The suspense filled Obsession was nominated for its score by Bernard Herrmann. It was one of two posthumous nominations Herrmann, who died in 1975, received that year. The other was for Taxi Driver. Herrmann’s only Oscar had been for 1941’s The Devil and Daniel Webster, the same year he was nominated for Citizen Kane.
Hermann lost to the legendary Jerry Goldsmith who won his only Oscar out of nineteen nominations for his eerie score for Richard Donner’s horror classic, The Omen. He had also been nominated for Best Song, “Ave Satani”, from the same film.
John Schlesinger’s Marathon Man,from William Goldman’s best-selling novel, brought Laurence Olivier his first and only nomination in the Supporting Actor category for his menacing portrayal of the ex-Nazi dentist who terrorizes Dustin Hoffman.
A screenplay nomination went to Martin Ritt’s film about the black list, The Front,featuring Woody Allen in a rare film he did not direct himself.

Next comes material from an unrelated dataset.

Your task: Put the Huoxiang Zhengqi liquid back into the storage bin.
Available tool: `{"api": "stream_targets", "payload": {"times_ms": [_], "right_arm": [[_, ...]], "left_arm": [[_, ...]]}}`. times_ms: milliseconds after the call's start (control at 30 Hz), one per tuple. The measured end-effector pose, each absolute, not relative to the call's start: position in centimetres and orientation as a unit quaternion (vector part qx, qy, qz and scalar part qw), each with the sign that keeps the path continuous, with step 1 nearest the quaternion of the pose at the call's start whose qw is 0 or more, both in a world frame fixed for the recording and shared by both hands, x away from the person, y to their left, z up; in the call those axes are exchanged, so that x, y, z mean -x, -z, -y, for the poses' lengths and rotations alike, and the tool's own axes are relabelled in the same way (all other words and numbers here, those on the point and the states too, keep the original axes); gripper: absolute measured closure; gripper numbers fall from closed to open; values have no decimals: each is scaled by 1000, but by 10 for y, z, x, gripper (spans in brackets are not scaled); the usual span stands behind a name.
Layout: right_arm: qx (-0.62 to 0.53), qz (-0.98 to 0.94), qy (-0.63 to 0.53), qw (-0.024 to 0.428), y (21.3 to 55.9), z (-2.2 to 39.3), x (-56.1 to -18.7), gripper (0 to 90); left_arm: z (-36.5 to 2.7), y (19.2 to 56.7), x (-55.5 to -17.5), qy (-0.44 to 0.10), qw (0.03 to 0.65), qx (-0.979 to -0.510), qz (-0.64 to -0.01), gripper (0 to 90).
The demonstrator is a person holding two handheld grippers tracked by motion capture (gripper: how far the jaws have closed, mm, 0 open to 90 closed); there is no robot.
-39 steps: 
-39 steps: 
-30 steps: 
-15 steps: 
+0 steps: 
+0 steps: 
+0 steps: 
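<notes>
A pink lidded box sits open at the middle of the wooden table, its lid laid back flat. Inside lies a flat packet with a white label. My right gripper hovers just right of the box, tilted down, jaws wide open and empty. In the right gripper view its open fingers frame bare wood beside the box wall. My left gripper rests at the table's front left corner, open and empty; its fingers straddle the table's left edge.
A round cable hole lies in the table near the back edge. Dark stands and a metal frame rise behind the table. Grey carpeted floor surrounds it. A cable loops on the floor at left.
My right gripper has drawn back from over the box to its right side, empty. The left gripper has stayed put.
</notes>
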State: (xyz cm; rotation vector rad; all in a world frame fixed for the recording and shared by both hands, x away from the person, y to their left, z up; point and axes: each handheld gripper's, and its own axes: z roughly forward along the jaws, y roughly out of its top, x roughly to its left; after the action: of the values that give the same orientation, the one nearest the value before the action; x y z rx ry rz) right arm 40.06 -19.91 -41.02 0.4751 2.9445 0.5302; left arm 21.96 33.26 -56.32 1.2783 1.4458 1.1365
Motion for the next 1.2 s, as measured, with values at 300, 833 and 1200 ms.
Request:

John Wayne’s final film, Don Siegel’s The Shootist,in which his character is dying of cancer, as was the real life actor, received its only nomination for Art Direction.
Moving the action from the Empire State Building to the World Trade Center, the updated King Kong was nominated for Best Cinematography and Sound and won a Special Achievement Oscar for its visual effects which didn’t yet have a category of their own.
Moving its narrative from the movie business to the music business, the latest incarnation of A Star Is Born was nominated for Best Cinematography, Sound and Original Score and won for Best Song, “Evergreen”.
All films discussed have been released on DVD in the U.S. except Face to Face and Cousin, Cousine.
This week’s new DVD releases include Get Low and Stieg Larson’s Dragon Tattoo Trilogy.